## Exercise aim
Repeat the entire listing exactly.

## Dataset content

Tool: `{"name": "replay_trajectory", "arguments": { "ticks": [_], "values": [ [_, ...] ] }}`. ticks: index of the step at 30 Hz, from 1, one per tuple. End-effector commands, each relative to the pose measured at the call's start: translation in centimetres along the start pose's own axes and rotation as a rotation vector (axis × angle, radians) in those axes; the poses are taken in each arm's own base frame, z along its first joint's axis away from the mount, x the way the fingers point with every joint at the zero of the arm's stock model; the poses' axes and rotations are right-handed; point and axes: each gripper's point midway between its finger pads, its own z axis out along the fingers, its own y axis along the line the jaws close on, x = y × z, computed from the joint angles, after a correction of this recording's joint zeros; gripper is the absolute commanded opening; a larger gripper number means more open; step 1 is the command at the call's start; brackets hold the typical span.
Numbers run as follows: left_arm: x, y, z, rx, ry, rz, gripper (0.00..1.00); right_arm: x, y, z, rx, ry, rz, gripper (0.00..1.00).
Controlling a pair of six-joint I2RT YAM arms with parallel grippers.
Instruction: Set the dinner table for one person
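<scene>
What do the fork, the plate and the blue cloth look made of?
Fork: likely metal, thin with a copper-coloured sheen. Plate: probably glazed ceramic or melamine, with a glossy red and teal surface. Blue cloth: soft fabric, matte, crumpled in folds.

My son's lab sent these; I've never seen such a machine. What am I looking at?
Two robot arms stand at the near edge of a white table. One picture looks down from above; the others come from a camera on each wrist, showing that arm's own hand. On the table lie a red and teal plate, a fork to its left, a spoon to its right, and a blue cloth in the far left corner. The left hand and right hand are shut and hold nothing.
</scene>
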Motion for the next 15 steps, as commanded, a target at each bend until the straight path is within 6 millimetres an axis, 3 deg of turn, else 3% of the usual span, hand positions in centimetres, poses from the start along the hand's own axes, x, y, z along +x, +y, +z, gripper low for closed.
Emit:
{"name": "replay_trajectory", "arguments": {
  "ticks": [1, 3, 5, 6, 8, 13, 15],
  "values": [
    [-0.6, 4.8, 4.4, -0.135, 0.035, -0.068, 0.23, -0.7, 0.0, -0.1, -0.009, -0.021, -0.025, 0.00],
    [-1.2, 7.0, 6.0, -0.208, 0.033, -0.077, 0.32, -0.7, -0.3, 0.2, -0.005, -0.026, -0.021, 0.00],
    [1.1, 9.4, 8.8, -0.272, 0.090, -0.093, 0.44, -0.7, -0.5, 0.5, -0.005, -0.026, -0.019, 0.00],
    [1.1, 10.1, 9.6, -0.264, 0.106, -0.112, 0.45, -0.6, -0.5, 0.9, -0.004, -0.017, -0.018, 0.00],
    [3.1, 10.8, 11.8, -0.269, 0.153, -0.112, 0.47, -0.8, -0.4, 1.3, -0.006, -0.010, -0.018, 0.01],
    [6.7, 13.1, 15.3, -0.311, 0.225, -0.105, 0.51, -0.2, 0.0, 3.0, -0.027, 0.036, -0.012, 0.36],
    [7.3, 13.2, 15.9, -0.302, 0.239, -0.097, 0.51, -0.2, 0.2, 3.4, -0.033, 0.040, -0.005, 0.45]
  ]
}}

## Output of the exercise
Tool: `{"name": "replay_trajectory", "arguments": { "ticks": [_], "values": [ [_, ...] ] }}`. ticks: index of the step at 30 Hz, from 1, one per tuple. End-effector commands, each relative to the pose measured at the call's start: translation in centimetres along the start pose's own axes and rotation as a rotation vector (axis × angle, radians) in those axes; the poses are taken in each arm's own base frame, z along its first joint's axis away from the mount, x the way the fingers point with every joint at the zero of the arm's stock model; the poses' axes and rotations are right-handed; point and axes: each gripper's point midway between its finger pads, its own z axis out along the fingers, its own y axis along the line the jaws close on, x = y × z, computed from the joint angles, after a correction of this recording's joint zeros; gripper is the absolute commanded opening; a larger gripper number means more open; step 1 is the command at the call's start; brackets hold the typical span.
Numbers run as follows: left_arm: x, y, z, rx, ry, rz, gripper (0.00..1.00); right_arm: x, y, z, rx, ry, rz, gripper (0.00..1.00).
Controlling a pair of six-joint I2RT YAM arms with parallel grippers.
Instruction: Set the dinner table for one person
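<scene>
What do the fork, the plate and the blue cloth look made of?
Fork: likely metal, thin with a copper-coloured sheen. Plate: probably glazed ceramic or melamine, with a glossy red and teal surface. Blue cloth: soft fabric, matte, crumpled in folds.

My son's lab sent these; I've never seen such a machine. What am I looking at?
Two robot arms stand at the near edge of a white table. One picture looks down from above; the others come from a camera on each wrist, showing that arm's own hand. On the table lie a red and teal plate, a fork to its left, a spoon to its right, and a blue cloth in the far left corner. The left hand and right hand are shut and hold nothing.
</scene>
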Motion for the next 15 steps, as commanded, a target at each bend until the straight path is within 6 millimetres an axis, 3 deg of turn, else 3% of the usual span, hand positions in centimetres, poses from the start along the hand's own axes, x, y, z along +x, +y, +z, gripper low for closed.
Emit:
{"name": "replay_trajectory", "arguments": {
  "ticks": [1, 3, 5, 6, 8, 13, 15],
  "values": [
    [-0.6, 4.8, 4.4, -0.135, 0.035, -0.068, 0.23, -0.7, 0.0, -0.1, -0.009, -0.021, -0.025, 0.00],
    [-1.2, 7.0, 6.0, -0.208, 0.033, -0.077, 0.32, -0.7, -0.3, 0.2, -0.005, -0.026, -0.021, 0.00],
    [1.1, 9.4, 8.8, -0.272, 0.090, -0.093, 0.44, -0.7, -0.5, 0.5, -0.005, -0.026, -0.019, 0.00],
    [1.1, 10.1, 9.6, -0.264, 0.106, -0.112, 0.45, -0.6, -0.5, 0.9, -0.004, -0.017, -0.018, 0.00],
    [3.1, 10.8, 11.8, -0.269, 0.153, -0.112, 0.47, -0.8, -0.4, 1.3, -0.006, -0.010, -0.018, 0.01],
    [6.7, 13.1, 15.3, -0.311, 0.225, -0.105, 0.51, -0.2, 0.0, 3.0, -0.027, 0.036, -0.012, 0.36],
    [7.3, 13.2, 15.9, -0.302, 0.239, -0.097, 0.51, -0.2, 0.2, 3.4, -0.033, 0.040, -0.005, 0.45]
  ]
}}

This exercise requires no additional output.